*** Block opens ***
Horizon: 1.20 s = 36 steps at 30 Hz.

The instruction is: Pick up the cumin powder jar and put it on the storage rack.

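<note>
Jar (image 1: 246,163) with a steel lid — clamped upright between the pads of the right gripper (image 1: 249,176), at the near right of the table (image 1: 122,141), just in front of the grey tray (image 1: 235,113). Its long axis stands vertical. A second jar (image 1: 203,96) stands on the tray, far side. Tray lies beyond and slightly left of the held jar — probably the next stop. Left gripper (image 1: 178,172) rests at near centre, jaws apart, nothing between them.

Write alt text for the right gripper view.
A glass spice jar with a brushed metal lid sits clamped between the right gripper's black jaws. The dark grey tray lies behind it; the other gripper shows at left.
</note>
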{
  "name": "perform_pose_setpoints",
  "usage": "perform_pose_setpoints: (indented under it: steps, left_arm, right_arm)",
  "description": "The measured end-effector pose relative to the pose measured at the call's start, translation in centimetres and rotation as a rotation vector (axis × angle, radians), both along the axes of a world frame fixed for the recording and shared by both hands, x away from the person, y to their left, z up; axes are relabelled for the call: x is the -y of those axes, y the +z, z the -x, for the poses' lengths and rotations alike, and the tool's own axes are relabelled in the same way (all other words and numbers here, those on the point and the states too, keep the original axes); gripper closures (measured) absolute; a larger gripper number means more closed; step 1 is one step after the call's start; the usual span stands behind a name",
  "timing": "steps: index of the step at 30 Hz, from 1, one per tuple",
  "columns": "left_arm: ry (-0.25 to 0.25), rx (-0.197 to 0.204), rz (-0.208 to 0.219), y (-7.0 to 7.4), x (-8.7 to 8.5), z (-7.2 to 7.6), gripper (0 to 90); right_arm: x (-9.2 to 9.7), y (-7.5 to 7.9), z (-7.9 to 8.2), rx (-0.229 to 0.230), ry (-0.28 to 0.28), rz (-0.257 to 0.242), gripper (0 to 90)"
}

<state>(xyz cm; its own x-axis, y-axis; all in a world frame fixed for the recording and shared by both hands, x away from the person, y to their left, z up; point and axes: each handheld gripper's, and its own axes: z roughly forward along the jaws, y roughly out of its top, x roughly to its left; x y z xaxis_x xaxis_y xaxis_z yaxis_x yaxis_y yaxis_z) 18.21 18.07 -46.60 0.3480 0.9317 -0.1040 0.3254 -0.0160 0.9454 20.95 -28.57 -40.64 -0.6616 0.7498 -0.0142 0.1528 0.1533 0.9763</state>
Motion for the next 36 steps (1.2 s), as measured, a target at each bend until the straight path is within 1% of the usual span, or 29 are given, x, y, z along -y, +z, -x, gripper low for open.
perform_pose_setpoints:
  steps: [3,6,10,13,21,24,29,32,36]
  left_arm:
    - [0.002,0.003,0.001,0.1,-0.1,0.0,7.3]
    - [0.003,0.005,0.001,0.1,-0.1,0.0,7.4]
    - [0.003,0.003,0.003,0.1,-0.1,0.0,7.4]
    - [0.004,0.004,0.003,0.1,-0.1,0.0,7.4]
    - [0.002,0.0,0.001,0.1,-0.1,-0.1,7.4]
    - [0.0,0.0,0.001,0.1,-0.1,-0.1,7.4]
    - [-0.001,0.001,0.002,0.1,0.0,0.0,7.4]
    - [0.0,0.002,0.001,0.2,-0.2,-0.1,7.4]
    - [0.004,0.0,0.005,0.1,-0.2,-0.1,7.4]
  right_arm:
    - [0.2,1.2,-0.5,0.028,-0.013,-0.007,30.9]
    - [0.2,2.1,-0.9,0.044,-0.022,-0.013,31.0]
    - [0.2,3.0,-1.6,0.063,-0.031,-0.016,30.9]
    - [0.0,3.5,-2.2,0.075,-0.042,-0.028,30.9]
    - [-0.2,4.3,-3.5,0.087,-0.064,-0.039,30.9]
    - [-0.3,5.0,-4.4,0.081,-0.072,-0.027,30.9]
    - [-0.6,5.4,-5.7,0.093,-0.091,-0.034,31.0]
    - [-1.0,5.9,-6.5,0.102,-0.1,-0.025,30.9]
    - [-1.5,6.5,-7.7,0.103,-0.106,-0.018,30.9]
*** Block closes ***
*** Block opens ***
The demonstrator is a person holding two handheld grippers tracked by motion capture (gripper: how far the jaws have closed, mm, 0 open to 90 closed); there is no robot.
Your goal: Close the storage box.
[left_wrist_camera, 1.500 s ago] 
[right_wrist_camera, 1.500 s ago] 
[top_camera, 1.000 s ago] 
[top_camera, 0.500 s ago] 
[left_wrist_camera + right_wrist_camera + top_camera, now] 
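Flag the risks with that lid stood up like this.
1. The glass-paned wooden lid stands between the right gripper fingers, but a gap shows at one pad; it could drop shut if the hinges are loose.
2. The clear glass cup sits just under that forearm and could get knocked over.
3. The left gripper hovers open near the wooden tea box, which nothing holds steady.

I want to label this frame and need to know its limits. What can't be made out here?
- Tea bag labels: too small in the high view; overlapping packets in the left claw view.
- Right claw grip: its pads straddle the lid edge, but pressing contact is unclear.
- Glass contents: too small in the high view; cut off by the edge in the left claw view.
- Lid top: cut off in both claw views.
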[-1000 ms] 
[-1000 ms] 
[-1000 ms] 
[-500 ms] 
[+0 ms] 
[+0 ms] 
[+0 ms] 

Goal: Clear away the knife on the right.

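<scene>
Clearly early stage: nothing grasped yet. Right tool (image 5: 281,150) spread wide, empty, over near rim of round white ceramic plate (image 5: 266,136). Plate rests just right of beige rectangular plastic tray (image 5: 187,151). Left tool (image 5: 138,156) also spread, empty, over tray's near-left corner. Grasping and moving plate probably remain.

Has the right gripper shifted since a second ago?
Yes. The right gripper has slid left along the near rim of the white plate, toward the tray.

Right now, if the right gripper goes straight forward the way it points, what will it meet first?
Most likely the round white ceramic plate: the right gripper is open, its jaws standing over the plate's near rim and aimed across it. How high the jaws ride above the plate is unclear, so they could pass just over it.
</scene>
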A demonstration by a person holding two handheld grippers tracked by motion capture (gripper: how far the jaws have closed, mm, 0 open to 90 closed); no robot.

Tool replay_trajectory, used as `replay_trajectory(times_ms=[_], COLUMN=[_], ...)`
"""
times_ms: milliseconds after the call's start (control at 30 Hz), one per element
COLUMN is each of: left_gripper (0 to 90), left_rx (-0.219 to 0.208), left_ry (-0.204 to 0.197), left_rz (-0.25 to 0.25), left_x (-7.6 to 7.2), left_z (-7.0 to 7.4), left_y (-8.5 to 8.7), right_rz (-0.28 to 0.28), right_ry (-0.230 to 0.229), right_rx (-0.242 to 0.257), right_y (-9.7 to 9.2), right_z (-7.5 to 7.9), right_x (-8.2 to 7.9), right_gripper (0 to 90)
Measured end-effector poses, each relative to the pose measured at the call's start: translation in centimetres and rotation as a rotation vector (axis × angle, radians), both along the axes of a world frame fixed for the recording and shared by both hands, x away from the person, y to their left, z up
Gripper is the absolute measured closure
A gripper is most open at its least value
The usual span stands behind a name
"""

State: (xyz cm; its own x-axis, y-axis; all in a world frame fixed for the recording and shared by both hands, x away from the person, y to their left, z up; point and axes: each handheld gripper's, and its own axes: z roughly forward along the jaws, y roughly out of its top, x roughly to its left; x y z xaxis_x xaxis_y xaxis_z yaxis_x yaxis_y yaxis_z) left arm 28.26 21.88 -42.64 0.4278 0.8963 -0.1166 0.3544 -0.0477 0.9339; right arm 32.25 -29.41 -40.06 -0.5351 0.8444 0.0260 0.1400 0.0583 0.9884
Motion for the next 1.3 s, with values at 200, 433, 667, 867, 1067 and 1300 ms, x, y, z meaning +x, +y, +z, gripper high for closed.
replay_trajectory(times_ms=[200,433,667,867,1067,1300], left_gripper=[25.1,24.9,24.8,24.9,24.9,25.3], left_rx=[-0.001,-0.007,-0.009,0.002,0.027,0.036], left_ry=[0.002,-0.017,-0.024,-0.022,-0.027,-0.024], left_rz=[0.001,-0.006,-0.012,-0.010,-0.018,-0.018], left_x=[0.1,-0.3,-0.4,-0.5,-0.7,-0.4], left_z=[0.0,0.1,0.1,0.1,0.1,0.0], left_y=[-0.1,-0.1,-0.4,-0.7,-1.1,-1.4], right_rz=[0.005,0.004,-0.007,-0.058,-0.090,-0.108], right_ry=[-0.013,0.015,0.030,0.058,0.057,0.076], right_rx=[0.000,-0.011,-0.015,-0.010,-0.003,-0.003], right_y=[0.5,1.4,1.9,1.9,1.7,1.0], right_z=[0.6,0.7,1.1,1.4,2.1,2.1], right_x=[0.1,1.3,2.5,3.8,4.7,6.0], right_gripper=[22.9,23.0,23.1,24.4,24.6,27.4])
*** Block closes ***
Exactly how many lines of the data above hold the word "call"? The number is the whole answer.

3